Duque made no immediate comment on the rebel statement on Thursday morning, but his peace commissioner, Miguel Ceballos, called for the special peace tribunals investigating the rebels’ war crimes to strip Márquez and Santrich of benefits under the accord.
In their announcement, Márquez and Santrich said that they would be forming a “new guerrilla” to continue in arms against the government. Security forces estimate that they command up to 2,200 soldiers, according to Reuters. While the Farc depended on drug trafficking, extortion and kidnapping to fund their political ambitions, but Márquez said the new faction will not use ransom money for income.

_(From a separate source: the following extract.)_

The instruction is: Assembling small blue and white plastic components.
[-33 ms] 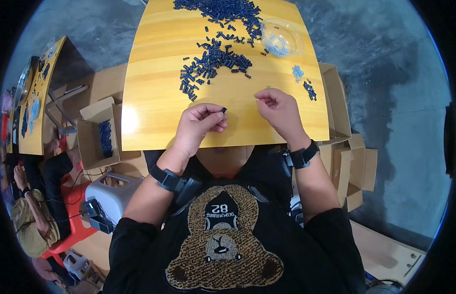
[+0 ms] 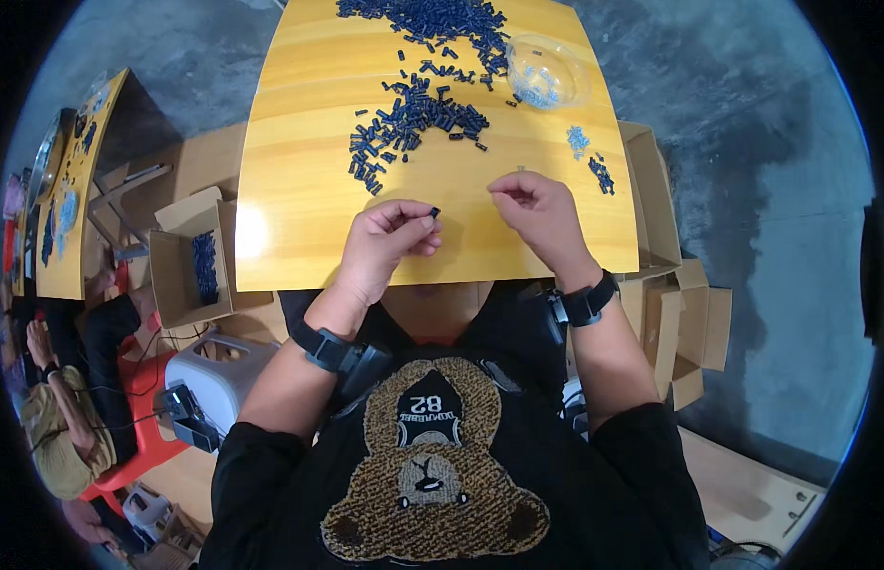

The move was welcomed by a commander from another leftist rebel group the National Liberation Army (or ELN). “Better late than never,” said the masked guerrilla known as Comandante Uriel in a video posted to Twitter.
Peace talks between the ELN and the government, collapsed in February after a rebel carbomb killed 22 people. Once overshadowed by Farc, the ELN has grown steadily stronger since the peace deal, extending its reach far into neighbouring Venezuela.
Despite Márquez’s announcement, former rank and file Farc fighters – many of whom have started new lives and families - said they were be committed to peace.
“Peace is the way forward,” said Manuel Bolivar, a demobilised fighter who now lives in Bogotá. “It has brought us reconciliation and forgiveness.”
Jorge Taverich, a former fighter living in the country’s southern Putumayo province, echoed the sentiment. “We respect the position of our brothers Márquez and Santrich but we have made a bet on peace and we are going to see it out,” he told the Guardian.
Juan Manuel Santos, the president who negotiated the deal and won the 2016 Nobel peace prize for his efforts, called on his successor to stick to the process. “90% of the Farc is still in the peace process. We must continue to comply. The defectors must be fought with all force,” he tweeted on Thursday morning. “The battle for peace does not stop!”
Adam Isacson, a security analyst at the Washington Office on Latin America think tank, said that the announcement should prompt the Colombian government to move faster to implement the peace deal.
“Duque can still avoid being remembered as the president who blew a historic opportunity for peace – but to do so, he has to change course now.”